WHAT TO DO:
Please print only the top portion of the entries below, ending with the line that contains "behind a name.", exactly as written.

====== PROVIDED DATA

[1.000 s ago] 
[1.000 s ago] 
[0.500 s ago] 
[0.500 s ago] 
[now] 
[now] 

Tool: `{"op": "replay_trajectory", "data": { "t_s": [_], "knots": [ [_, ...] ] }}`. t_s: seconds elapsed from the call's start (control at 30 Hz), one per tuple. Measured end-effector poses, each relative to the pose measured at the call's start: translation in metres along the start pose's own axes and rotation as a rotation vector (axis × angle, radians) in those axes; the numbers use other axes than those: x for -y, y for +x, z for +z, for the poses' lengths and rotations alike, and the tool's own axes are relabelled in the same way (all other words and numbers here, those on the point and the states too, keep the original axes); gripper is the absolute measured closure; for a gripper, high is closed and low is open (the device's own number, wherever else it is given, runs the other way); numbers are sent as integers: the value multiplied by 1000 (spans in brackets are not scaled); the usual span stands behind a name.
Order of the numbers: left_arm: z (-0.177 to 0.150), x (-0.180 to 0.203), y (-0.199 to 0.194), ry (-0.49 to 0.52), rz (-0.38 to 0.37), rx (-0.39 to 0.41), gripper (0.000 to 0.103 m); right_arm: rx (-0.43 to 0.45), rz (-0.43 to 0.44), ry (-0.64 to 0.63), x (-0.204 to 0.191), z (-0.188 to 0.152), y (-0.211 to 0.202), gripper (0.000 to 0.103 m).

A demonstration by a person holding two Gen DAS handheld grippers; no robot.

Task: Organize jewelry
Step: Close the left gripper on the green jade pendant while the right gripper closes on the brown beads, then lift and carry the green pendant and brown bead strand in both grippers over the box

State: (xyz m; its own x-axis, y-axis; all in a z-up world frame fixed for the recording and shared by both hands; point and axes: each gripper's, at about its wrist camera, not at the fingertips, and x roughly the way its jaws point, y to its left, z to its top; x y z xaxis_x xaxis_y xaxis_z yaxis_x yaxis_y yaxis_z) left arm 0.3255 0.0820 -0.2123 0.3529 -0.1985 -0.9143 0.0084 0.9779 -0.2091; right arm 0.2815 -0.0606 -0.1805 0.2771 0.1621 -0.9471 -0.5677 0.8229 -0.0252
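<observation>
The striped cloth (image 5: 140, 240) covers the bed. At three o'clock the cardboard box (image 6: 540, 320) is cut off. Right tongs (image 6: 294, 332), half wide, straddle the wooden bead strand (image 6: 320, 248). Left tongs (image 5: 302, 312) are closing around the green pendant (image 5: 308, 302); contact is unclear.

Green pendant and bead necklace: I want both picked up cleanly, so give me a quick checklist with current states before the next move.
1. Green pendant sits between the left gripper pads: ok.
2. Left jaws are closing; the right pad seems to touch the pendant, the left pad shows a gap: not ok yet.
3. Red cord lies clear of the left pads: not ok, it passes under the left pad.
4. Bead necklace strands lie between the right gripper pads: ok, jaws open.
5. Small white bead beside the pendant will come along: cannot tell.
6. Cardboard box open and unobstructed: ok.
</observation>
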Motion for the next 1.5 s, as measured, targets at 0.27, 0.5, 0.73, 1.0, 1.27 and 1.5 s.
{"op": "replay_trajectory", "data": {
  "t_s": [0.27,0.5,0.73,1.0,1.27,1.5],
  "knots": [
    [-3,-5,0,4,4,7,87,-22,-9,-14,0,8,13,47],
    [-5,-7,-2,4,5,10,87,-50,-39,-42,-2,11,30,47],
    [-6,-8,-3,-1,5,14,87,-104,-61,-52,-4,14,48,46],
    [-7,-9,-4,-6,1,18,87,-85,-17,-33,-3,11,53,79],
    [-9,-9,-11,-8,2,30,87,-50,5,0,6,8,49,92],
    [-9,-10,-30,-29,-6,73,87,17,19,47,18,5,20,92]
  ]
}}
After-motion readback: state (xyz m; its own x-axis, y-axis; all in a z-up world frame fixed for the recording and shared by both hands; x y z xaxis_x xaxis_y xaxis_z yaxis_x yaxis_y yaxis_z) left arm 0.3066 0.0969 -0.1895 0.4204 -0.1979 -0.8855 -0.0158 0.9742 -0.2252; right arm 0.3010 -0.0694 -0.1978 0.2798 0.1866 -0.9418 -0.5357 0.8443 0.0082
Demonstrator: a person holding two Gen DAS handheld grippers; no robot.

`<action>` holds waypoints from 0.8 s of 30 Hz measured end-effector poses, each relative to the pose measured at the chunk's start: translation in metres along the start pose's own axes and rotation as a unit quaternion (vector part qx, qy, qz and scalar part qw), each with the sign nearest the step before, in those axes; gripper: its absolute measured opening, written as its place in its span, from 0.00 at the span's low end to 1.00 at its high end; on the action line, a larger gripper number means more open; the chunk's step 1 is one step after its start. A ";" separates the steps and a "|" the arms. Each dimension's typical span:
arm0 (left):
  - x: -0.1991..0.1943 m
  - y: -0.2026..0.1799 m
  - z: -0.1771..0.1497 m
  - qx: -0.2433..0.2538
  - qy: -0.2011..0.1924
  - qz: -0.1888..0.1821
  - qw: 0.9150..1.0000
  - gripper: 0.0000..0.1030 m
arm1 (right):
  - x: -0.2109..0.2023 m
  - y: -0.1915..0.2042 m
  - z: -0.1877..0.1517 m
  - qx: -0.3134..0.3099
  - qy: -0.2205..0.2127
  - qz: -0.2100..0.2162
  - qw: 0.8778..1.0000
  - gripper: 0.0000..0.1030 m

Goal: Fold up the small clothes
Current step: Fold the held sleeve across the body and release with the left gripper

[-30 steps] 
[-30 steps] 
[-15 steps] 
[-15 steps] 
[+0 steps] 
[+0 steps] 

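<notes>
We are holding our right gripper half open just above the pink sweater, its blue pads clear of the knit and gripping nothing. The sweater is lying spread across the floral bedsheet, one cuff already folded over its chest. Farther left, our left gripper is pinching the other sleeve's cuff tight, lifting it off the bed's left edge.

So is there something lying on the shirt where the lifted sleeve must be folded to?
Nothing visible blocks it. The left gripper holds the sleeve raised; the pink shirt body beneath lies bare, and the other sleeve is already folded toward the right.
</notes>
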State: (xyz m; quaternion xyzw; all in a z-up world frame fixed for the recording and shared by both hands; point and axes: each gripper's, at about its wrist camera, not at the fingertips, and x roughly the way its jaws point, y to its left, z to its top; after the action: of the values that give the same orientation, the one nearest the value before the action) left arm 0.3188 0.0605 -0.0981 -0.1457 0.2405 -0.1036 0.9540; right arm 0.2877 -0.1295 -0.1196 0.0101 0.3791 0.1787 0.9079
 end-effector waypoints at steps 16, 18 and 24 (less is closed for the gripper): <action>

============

ANSWER SPACE:
[1.000 s ago] 
[1.000 s ago] 
[0.500 s ago] 
[0.500 s ago] 
[now] 
[now] 

Tool: `{"op": "replay_trajectory", "data": { "t_s": [_], "knots": [ [_, ...] ] }}`. t_s: seconds elapsed from the call's start (control at 30 Hz), one per tuple. Measured end-effector poses, each relative to the pose measured at the call's start: translation in metres along the start pose's own axes and rotation as a rotation vector (axis × angle, radians) in those axes; the numbers use other axes than those: x for -y, y for +x, z for +z, for the poses' lengths and rotations alike, and the tool's own axes are relabelled in the same way (all other words and numbers here, those on the point and the states too, keep the original axes); gripper is the absolute measured closure; for a gripper, high is closed and low is open (the device's own number, wherever else it is given, runs the other way); numbers are sent as integers: the value multiplied by 1000 (spans in brackets are not scaled); the usual span stands behind a name.

The exercise is fully answered.